The controversial conviction of Kristen Blaise Lobato for killing a homeless man in Las Vegas may eventually be overturned, thanks to expert evidence that strongly suggests her innocence. The Nevada Supreme Court recently ordered the trial court to decide whether Lobato’s lawyer failed to represent Lobato effectively by neglecting to offer expert evidence that could help prove her innocence.
Accusations Against Lobato
Lobato was convicted of murdering Duran Bailey. The homeless man was brutally maimed and beaten before his carotid artery was slashed. His body was discovered at 10:00 p.m. on July 8, 2001.
No physical evidence linked Lobato to the crime. No evidence suggested that Lobato knew Bailey. Lobato became a suspect only because the police heard an unconfirmed rumor that Lobato had admitted maiming a man in Las Vegas. Lobato’s addiction to methamphetamine may also have influenced prosecutors to view her as guilty.
When the police confronted Lobato, she explained that she had slashed at a man who tried to rape her. That incident occurred two months before Bailey was killed. Having no other suspect, the police decided she was lying and arrested her for killing Bailey.
Critics contend that the prosecution’s case “was built on a shoddy and incomplete police investigation that overlooked evidence strongly suggesting another suspect was responsible.” It was also built on very little forensic evidence.
The prosecution conceded that Lobato was in Panaca, near the Utah border, most of the day on July 8. Although Panaca is three hours from Las Vegas, prosecutors insist that Lobato killed Bailey before dawn, or even the night of July 7, and then fled to Panaca.
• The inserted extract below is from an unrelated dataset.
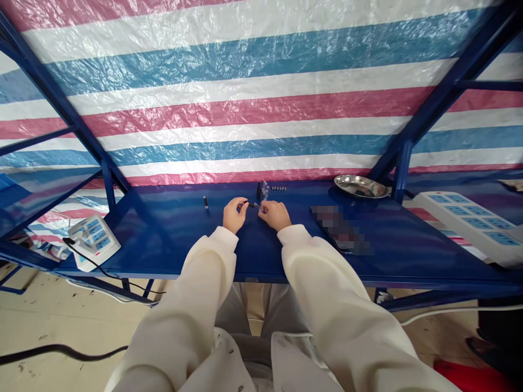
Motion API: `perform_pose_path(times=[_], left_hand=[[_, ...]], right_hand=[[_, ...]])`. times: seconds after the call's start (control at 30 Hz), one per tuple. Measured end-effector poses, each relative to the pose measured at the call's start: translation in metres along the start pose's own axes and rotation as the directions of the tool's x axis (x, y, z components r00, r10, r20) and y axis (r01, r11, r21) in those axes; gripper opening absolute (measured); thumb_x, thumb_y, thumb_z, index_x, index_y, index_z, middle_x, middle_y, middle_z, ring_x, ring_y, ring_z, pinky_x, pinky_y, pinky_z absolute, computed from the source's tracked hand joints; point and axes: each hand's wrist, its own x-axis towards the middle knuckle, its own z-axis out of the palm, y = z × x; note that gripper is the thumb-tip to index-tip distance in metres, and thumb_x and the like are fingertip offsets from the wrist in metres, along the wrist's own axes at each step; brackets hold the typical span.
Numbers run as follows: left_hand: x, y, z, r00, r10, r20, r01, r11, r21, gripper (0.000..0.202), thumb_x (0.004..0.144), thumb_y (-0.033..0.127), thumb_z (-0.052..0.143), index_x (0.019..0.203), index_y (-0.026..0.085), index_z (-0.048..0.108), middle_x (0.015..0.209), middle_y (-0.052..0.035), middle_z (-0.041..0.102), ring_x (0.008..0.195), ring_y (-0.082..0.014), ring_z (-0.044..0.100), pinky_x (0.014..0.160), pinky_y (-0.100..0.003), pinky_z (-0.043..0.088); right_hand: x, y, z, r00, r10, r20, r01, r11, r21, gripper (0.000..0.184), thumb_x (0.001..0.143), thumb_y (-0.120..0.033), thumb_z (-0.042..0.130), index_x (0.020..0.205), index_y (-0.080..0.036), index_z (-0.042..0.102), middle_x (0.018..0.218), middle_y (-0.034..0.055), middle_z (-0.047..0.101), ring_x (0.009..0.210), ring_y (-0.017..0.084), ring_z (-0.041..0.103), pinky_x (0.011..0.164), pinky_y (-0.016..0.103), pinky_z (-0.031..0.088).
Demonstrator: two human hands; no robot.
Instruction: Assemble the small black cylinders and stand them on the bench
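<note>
Over the middle of the blue table, my left hand [234,215] pinches a small black piece [250,204] between thumb and fingers. Facing it, my right hand [275,214] is closed on a small clear tube-like piece [257,206]. The two pieces meet or nearly meet; I cannot tell if they are joined. Just behind the hands stand several small black parts [259,190] and several clear parts [265,190]. To their right runs a row of small metallic pieces [279,189]. A short black cylinder with a light end [205,202] stands left of my left hand.
A shiny metal dish [362,187] sits at the back right, and a phone-like dark slab [337,231], partly blurred, lies right of my hands. White power strips [93,241] flank the table. Blue frame posts and a striped sheet [253,114] close off the back.
</note>
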Motion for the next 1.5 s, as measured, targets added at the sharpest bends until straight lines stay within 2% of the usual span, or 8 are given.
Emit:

To win a conviction, prosecutors made sure they did not narrow the window during which Panaca could have been killed. Unfortunately, neither did the defense attorney.
The Clark County medical examiner gave at least three different estimates of the time of Bailey’s death. The first estimate suggested that Bailey could have died at any point during the 24 hours prior to his death. At trial, the medical examiner testified that the victim died between 8 hours and 24 hours, and more likely between 12 and 18 hours, before his body was examined at 3:50 a.m. on July 9.
The medical examiner now concedes that Bailey’s likely time of death excludes the possibility that Lobato could have killed him. The defense presented no expert evidence to challenge the medical examiner’s broader estimates at trial. After Lobato was convicted, that failure became the basis for Lobato’s latest appeal.
Nevada Supreme Court Decision
While rejecting most of the claims that were raised on appeal, the Nevada Supreme Court noted that one had merit. Lobato’s postconviction lawyer argued that her trial lawyer should have retained a forensic pathologist or a forensic entomologist to narrow the time of the victim’s death. Doing so could have cemented Lobato’s alibi.
Lobato’s postconviction attorney presented the affidavits of three forensic entomologists who opined that the victim died after 8:00 p.m. on July 8. An affidavit from a forensic pathologist averred that the victim could not have been dead for more than a few hours when the victim’s body was discovered. Lobato’s uncontested alibi established that she was in Panaca, not Las Vegas, during that time frame.
The trial court did not grant Lobato a post-conviction hearing to establish whether her expert witnesses could have presented reliable evidence in support of her defense. The court discounted the affidavits because they had not been subjected to cross-examination, but as the Nevada Supreme Court noted, they were not subject to cross-examination because the trial court refused to allow a hearing during which the experts could testify and be cross-examined.
The Supreme Court held that the expert testimony, if admitted at trial, would have been sufficient to create a reasonable doubt about Lobato’s guilt. The court therefore remanded the case to the trial court to determine whether the trial attorney had a legitimate strategic reason for failing to investigate, and narrow down, the victim’s time of death. If the trial court agrees that trial counsel was ineffective, it will be required to grant Lobato a new trial.